## [Work instructions]
Start at the first line below and write out everything verbatim except the pictures.

## [Data section]
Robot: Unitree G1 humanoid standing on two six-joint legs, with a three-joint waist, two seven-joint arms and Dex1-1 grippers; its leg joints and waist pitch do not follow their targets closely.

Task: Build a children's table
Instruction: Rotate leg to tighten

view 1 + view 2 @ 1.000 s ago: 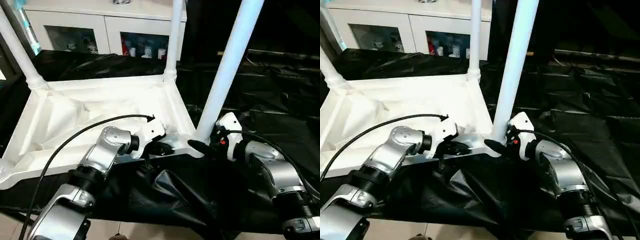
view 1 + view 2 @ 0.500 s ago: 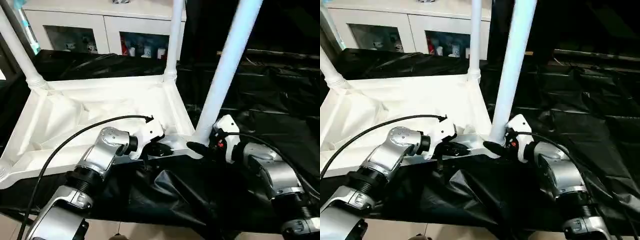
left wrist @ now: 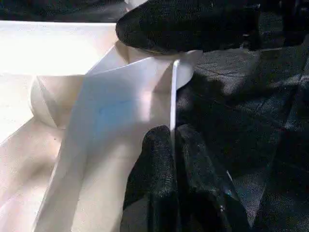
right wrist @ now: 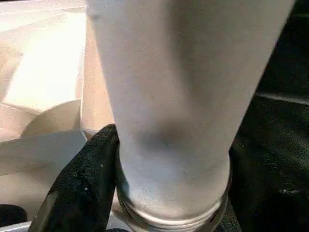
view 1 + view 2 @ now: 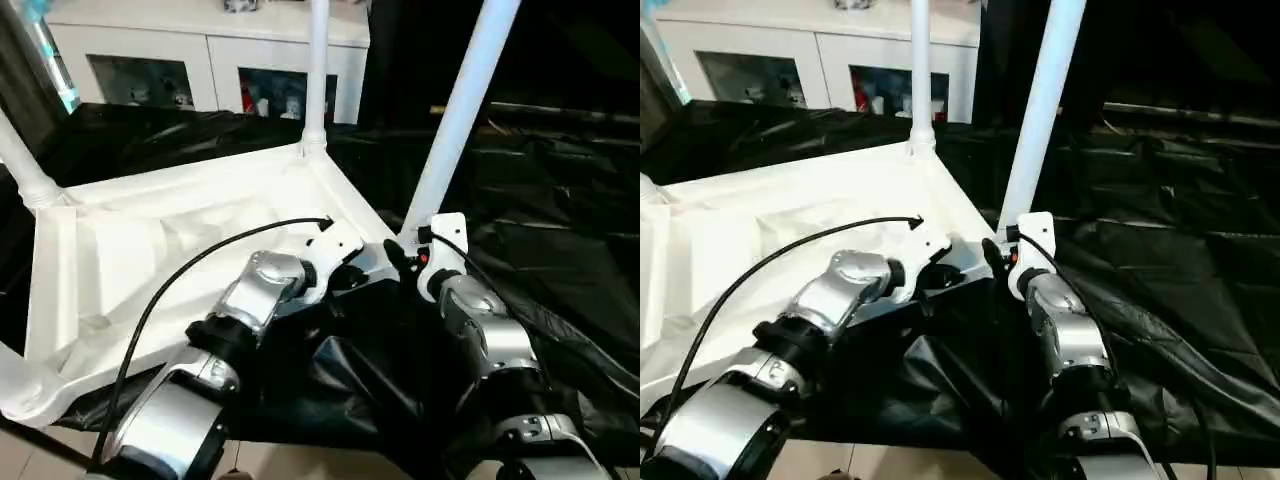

## [Answer to the exercise]
Robot: Unitree G1 humanoid standing on two six-joint legs, with a three-joint waist, two seven-joint arms and Dex1-1 grippers; its leg joints and waist pitch do not follow their targets closely.

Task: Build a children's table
Instruction: Rotate leg to tighten

view 1 + view 2 @ 1.000 s ago: 
view 1 + view 2 @ 0.500 s ago: 
left wrist @ now: 
right wrist @ now: 
view 1 + view 2 @ now: 

Nothing remains to be added to the output.